**THE TASK:** Everything in the data below should be restated word for word.

**RAW DATA:**
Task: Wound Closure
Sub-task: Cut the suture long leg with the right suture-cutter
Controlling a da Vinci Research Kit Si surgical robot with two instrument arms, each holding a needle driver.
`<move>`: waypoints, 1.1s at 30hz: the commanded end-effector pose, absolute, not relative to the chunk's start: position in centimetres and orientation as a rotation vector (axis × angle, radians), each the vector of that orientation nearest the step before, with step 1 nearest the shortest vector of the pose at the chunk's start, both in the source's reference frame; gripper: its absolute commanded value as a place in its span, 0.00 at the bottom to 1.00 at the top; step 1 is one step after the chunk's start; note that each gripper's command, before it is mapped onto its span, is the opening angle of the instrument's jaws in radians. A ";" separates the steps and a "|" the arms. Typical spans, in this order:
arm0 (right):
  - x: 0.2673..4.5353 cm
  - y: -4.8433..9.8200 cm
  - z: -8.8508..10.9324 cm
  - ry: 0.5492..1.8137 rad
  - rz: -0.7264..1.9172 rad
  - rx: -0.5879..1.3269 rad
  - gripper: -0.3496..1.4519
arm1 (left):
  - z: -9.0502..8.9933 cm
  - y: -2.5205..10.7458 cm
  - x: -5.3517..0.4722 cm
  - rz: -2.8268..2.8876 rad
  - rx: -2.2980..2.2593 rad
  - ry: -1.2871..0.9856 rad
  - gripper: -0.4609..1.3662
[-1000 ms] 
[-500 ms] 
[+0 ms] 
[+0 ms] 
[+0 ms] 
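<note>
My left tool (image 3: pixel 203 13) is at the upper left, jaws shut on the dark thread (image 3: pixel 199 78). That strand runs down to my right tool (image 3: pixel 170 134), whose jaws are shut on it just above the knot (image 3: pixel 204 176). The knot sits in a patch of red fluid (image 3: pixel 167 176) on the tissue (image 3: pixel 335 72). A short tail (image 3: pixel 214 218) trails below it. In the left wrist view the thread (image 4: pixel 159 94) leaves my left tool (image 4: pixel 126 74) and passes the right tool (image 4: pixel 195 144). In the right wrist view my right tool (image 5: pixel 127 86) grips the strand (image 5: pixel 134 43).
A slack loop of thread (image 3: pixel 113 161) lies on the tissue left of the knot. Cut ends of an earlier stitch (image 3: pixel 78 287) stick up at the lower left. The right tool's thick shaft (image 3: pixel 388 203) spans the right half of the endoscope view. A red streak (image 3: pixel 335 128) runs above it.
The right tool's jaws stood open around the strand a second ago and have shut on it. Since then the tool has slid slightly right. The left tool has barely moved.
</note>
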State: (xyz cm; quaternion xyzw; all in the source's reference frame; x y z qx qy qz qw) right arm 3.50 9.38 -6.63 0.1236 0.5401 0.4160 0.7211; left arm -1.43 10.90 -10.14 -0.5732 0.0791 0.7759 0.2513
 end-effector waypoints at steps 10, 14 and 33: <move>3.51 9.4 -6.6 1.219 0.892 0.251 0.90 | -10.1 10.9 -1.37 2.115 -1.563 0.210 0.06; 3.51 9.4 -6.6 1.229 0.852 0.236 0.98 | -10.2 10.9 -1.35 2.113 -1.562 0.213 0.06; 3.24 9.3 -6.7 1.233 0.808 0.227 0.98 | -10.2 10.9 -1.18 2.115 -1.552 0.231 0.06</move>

**ANSWER TO THE EXERCISE:**
Task: Wound Closure
Sub-task: Cut the suture long leg with the right suture-cutter
Controlling a da Vinci Research Kit Si surgical robot with two instrument arms, each holding a needle driver.
`<move>`: waypoints, 1.1s at 30hz: the commanded end-effector pose, absolute, not relative to the chunk's start: position in centimetres and orientation as a rotation vector (axis × angle, radians), each the vector of that orientation nearest the step before, with step 1 nearest the shortest vector of the pose at the chunk's start, both in the source's reference frame; gripper: its absolute commanded value as a place in its span, 0.00 at the bottom to 1.00 at the top; step 1 is one step after the chunk's start; note that each gripper's command, before it is mapped onto its span, is the opening angle of the instrument's jaws in radians. A ";" separates the steps and a "|" the arms. Typical spans, in this order:
arm0 (right):
  - x: 0.2673..4.5353 cm
  - y: -4.8433..9.8200 cm
  - z: -8.8508..10.9324 cm
  - ry: 0.5492..1.8137 rad
  - rz: -0.7264..1.9172 rad
  - rx: -0.5879..1.3269 rad
  - gripper: -0.3496..1.4519
arm1 (left):
  - z: -9.0502..8.9933 cm
  - y: -2.5205..10.7458 cm
  - x: -5.3517..0.4722 cm
  - rz: -2.8268..2.8876 rad
  - rx: -2.2980..2.2593 rad
  - ry: -1.2871..0.9856 rad
  - gripper: -0.4609..1.3662
[-1000 ms] 
[-500 ms] 
[+0 ms] 
[+0 ms] 
[+0 ms] 
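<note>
My left tool (image 3: pixel 203 13) is at the upper left, jaws shut on the dark thread (image 3: pixel 199 78). That strand runs down to my right tool (image 3: pixel 170 134), whose jaws are shut on it just above the knot (image 3: pixel 204 176). The knot sits in a patch of red fluid (image 3: pixel 167 176) on the tissue (image 3: pixel 335 72). A short tail (image 3: pixel 214 218) trails below it. In the left wrist view the thread (image 4: pixel 159 94) leaves my left tool (image 4: pixel 126 74) and passes the right tool (image 4: pixel 195 144). In the right wrist view my right tool (image 5: pixel 127 86) grips the strand (image 5: pixel 134 43).
A slack loop of thread (image 3: pixel 113 161) lies on the tissue left of the knot. Cut ends of an earlier stitch (image 3: pixel 78 287) stick up at the lower left. The right tool's thick shaft (image 3: pixel 388 203) spans the right half of the endoscope view. A red streak (image 3: pixel 335 128) runs above it.
The right tool's jaws stood open around the strand a second ago and have shut on it. Since then the tool has slid slightly right. The left tool has barely moved.
</note>
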State: (xyz cm; quaternion xyzw; all in the source's reference frame; x y z qx qy qz qw) right arm 3.50 9.38 -6.63 0.1236 0.5401 0.4160 0.7211; left arm -1.43 10.90 -10.14 -0.5732 0.0791 0.7759 0.2513
 end-effector waypoints at steps 10, 14 and 33: <move>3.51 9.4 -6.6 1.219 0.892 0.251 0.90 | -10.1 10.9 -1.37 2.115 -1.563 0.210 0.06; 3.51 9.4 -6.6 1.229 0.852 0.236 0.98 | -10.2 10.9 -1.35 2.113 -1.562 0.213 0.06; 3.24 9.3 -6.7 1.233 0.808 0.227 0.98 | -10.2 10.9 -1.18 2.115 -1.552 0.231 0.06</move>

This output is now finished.